What is expected →
From the line that contains "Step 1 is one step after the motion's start" down to the final line below, please repeat each line exactly and nothing more, with no pictures.

Given data →
•••••

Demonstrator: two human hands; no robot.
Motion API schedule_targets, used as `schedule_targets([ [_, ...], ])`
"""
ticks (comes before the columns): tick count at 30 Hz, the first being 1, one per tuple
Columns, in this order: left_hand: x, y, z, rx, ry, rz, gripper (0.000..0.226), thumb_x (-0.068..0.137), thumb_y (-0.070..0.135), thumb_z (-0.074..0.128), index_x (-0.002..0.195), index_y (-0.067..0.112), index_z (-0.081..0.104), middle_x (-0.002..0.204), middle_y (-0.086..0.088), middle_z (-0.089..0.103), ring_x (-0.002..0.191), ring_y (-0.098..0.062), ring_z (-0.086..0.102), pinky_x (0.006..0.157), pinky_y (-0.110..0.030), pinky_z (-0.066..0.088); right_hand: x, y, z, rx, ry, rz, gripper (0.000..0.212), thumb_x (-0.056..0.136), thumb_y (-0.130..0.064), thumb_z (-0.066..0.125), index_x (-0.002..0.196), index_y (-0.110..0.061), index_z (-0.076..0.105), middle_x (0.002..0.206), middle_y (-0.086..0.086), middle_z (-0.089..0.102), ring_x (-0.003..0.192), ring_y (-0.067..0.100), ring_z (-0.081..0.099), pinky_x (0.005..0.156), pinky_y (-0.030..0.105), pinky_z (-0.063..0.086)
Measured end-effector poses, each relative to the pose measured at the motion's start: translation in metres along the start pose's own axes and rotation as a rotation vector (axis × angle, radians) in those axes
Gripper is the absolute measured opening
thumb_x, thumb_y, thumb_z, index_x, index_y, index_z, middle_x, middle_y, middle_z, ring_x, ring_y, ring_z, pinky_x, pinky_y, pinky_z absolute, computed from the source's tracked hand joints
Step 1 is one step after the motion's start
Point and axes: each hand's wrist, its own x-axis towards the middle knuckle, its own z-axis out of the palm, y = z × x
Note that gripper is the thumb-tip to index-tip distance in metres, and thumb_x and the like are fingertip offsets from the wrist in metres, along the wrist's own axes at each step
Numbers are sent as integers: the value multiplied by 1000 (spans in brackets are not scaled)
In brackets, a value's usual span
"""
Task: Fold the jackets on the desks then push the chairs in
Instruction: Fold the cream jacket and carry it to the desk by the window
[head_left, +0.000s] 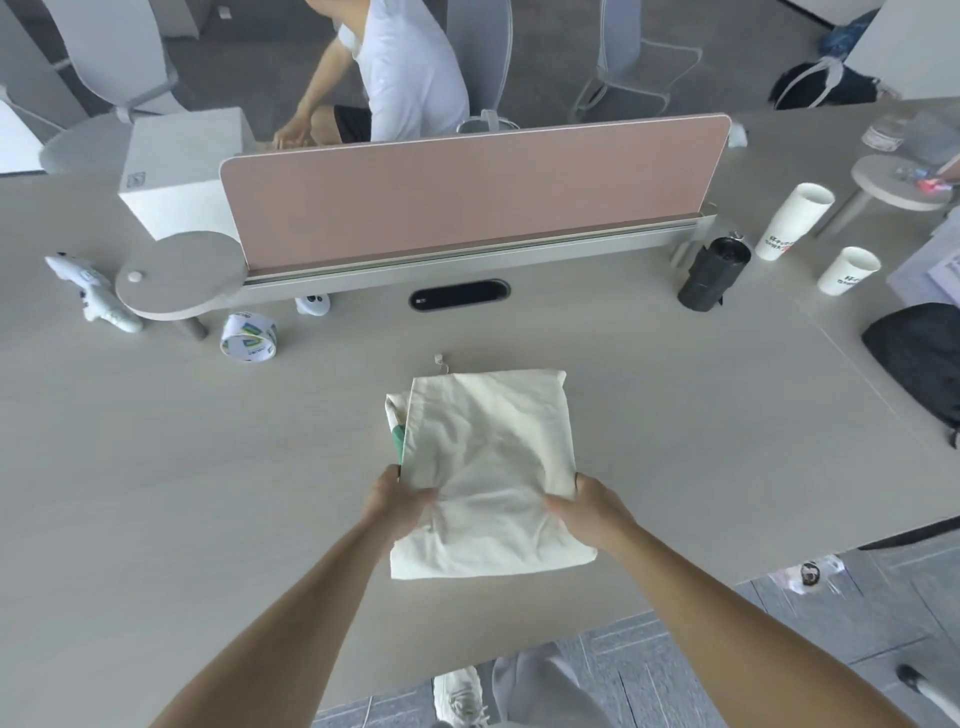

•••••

Answer to this exercise →
Step 1 is one step after the motion's start
Point and axes: each hand's wrist, its own x-axis towards the middle knuckle, its own z-axis out of the palm, y = z × x
Note that gripper is the thumb-tip to index-tip distance in metres, and thumb_x and the like are fingertip offsets from the wrist in metres, along the wrist's own axes at each step
Numbers are sent as integers: the value multiplied by 1000 (spans in brackets are not scaled)
In brackets, a value's usual span
"""
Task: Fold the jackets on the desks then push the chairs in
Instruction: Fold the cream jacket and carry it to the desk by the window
[head_left, +0.000s] 

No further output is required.